User B does not want cookies. So they visit site 1 and say no. Site 1 becomes unusable to them, or limited, or just sends them to a privacy statement. Or.. the site has no cookies now, so EVERY page that loads prompts them about whether to allow cookies. This continues on EVERY site they visit.
Then… a few weeks pass. User A has approved all the sites they normally visit so internet is pretty much back to normal. Then they need to try a new browser or clear their settings for some reason. Sometimes clearing cookies is necessary. Now, all those sites have forgotten about the fact that User A is okay with cookies and he has to re-approve all the sites.
No matter the preferred method of “complying” with this ridiculous law on each site, this is the only end result. Endless prompts, re-prompts and frustration.
If it as easy as just allowing a user to opt-out, shouldn’t that be handled ONCE by a browser?
In fact, browsers already do this:
Check out the awesome footer they use on that site, btw. Or the ugly header on the ICO site: http://www.ico.gov.uk/for_the_public/topic_specific_guides/online/cookies.aspx
Won’t that be a great way to greet ALL new visitors to EVERY site?
MartyThornley – You’ve hit the nail on the head as to why this law is poorly thought out, IMO. 😉
I have over 200 clients, all running wordpress sites, some with e-commerce.

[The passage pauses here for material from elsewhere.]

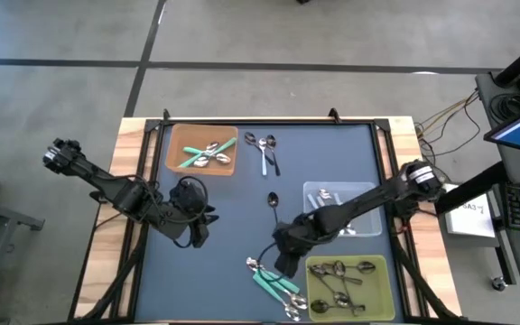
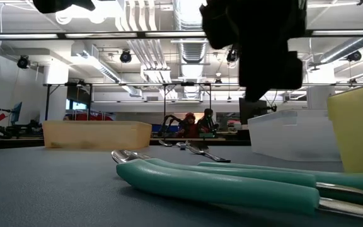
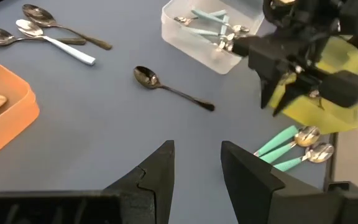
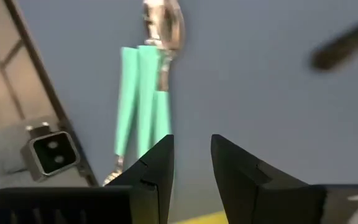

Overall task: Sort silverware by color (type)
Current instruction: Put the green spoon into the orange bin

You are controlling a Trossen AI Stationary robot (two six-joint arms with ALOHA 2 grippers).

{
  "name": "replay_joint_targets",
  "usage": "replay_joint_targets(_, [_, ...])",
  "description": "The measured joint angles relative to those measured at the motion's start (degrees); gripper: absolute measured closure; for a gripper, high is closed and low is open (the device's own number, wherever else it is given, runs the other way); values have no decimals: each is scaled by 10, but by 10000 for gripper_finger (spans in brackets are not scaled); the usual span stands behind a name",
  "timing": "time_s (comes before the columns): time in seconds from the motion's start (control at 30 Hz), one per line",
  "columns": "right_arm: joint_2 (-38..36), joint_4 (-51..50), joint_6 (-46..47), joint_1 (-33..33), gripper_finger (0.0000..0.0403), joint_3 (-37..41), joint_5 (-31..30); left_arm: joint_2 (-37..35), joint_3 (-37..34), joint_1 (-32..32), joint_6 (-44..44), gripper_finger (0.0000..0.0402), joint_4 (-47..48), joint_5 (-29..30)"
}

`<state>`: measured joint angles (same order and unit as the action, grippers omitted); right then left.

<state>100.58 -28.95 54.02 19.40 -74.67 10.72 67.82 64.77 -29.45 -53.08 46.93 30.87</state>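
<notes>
Three trays (image 1: 201,149) ring mat; right gripper (image 1: 285,264) above teal spoons (image 1: 274,283), fingers narrow, empty; left gripper (image 1: 199,229) likewise.

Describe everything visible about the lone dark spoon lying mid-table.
The lone dark-handled metal spoon is small, with a shiny oval bowl and a thin dark handle. It lies flat on the dark blue table mat, apart from every tray and other spoon, its bowl toward the table's far edge. Nothing touches it; both arms are elsewhere.

The right tool (image 1: 284,262) hangs low at lower centre, fingers parted, seemingly empty; the left tool (image 1: 197,233) waits centre-left, fingers apart.
</notes>
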Motion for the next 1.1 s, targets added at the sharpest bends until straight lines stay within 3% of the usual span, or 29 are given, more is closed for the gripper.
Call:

The few sites that have tried to implement a solution (such as the ICO’s own website), have seen a falls in visitor traffic of up to 70%.
Can one single person out there tell me that they would find losing 70% of their visitors an acceptable price to pay to comply with this? When this Law is repealed, all of the companies that have spent out on solutions will just have lost a lot of time and money.
One interesting other point, all cookie popups I have seen break accessibility guidelines and leave the site open to legal action by visitors with disabilities. It really is a Lose-Lose situation.
I would find it funny if the ICO was sued though!